Little bit smaller government and so a lot less to pay for.

  • jackcosgrove 3 years ago

    I looked at the article for numbers, and the closest I could find was that a trirarch paid many multiples of a laborer's yearly salary. That could mean the benefactor was shouldering a large burden, or that the benefactors were stupendously wealthy compared to the average laborer and the financial obligation was not heavy for them. I don't know what the case was.

    I could find no estimates of total tax burden, which at this point would be mostly conjecture but better than nothing.

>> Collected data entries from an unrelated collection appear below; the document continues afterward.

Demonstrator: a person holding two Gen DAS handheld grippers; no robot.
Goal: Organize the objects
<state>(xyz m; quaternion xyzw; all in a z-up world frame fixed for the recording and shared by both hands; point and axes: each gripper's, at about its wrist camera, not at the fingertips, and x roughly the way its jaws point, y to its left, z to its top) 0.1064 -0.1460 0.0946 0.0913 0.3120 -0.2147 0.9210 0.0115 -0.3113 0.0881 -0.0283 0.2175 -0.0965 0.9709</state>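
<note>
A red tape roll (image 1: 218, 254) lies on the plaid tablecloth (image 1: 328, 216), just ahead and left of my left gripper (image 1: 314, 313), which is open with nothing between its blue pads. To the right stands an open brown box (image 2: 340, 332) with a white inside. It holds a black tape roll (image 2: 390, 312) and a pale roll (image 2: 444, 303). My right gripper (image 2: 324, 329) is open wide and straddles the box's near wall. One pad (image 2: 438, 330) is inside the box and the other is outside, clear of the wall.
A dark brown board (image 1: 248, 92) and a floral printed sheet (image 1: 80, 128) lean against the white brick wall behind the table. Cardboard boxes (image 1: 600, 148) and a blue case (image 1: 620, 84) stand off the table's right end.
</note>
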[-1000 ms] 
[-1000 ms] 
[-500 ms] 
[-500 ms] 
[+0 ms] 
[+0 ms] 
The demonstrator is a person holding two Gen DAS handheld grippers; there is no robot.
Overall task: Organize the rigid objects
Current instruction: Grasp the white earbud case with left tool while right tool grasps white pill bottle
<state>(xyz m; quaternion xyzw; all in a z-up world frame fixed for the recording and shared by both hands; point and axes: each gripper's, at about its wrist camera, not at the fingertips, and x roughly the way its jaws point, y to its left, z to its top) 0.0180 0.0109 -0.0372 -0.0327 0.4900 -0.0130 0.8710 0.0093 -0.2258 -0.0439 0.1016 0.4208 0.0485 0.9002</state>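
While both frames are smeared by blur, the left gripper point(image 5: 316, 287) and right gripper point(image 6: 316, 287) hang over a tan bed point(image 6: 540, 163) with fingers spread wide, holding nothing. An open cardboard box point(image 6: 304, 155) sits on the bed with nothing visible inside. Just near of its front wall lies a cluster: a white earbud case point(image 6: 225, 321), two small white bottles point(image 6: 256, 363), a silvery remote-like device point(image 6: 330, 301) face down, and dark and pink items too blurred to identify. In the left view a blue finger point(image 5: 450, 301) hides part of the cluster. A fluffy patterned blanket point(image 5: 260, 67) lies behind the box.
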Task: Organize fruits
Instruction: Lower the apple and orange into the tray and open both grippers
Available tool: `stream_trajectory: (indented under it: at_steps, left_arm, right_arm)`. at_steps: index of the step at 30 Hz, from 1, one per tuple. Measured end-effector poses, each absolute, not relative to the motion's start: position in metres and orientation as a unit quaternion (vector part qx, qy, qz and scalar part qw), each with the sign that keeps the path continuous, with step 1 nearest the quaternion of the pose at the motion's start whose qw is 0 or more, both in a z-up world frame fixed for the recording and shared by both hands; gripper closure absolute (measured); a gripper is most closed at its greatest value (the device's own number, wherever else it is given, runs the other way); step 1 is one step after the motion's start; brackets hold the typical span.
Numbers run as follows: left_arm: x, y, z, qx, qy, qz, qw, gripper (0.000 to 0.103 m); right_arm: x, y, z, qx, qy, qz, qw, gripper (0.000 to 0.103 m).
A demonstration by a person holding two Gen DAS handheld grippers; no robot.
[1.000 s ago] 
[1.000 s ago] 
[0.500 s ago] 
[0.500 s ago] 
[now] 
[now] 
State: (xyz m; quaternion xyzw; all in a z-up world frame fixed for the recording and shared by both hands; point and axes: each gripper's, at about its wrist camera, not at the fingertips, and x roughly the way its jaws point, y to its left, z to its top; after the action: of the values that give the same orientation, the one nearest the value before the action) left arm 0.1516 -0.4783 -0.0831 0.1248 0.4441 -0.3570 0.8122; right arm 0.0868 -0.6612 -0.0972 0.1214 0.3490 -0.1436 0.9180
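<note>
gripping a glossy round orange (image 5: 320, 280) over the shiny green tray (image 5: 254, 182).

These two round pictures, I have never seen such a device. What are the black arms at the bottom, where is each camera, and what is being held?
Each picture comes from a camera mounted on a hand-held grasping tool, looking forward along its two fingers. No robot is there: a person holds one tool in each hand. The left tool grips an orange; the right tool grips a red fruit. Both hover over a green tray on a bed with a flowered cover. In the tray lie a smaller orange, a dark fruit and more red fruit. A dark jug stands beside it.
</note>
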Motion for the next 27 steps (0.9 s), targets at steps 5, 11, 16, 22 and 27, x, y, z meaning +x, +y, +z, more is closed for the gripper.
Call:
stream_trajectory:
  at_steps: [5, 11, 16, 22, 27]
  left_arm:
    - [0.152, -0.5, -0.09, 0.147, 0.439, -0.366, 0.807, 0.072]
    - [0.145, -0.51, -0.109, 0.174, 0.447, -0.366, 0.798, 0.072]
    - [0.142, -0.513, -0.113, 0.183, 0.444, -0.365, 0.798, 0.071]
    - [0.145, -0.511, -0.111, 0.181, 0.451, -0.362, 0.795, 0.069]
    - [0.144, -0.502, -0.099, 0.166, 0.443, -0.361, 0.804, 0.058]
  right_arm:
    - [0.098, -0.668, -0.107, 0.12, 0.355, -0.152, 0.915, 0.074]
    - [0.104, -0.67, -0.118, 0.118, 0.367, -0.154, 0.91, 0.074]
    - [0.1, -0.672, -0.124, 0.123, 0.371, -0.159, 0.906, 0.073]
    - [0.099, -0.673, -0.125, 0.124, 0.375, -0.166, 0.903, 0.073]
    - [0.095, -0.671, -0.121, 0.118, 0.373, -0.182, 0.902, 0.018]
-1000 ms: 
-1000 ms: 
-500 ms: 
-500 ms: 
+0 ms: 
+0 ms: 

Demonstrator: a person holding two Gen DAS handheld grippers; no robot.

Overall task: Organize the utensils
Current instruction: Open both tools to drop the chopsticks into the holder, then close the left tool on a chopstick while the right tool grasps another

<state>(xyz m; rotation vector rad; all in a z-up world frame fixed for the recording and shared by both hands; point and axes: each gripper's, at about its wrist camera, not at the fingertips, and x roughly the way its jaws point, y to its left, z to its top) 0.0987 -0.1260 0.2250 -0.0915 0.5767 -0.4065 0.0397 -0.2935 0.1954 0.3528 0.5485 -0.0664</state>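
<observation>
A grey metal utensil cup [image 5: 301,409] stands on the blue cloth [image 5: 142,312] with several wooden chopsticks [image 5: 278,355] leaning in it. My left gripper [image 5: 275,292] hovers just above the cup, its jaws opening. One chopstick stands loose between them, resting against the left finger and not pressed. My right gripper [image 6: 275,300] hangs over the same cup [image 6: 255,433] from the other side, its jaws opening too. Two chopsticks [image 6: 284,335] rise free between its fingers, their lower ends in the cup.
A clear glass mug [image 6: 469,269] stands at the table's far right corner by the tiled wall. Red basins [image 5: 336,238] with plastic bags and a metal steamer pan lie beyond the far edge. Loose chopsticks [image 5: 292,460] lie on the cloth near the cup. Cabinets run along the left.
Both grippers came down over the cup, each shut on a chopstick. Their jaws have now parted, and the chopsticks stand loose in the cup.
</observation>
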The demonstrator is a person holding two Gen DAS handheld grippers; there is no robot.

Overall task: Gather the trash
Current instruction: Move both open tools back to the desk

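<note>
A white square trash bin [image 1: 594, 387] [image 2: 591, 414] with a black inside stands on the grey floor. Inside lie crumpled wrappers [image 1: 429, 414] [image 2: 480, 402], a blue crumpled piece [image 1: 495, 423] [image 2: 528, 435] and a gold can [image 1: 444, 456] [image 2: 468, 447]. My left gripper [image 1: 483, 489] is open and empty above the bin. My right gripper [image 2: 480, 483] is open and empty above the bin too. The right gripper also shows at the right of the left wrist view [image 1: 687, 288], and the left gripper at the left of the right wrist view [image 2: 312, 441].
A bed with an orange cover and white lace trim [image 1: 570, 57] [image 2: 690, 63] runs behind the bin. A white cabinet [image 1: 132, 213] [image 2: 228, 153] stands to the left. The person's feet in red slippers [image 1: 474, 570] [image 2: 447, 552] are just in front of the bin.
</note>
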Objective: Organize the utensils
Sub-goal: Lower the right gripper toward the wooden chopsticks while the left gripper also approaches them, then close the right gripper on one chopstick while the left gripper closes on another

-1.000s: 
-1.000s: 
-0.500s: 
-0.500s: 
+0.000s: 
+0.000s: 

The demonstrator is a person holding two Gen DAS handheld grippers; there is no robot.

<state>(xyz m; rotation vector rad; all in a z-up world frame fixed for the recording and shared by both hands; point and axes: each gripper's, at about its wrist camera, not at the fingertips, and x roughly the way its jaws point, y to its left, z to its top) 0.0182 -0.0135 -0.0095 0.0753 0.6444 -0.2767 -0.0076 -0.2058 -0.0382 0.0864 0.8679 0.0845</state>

    Compared to a modern-day country like Belgium or France, where the tax burden is about 44-46% of GDP, I would wager that the Athenian tax burden was very low as a fraction of the economy. To achieve modern levels of taxation you need a bureaucracy which did not exist in classical Athens.

    • whakim 3 years ago

      I speculated about the tax burden in another post, but levels of inequality were much higher in the ancient world then they are today. Putting aside that TFA doesn't really define "average laborer," 20 years of a "skilled" salary sounds like a relatively small amount of money to the wealthiest 1%.

  • ggm 3 years ago

    "Little" being ironically applied. Serfdom, short lifespan, and no Antibiotics research alongside massive amounts of routine child abuse and women as a subclass. Great!

    • cplusplusfellow 3 years ago

      I would venture the features you apply above would amount to less than 20% of the US budget. Particularly if you exclude social security and Medicare, which both have their own taxes and surtaxes even.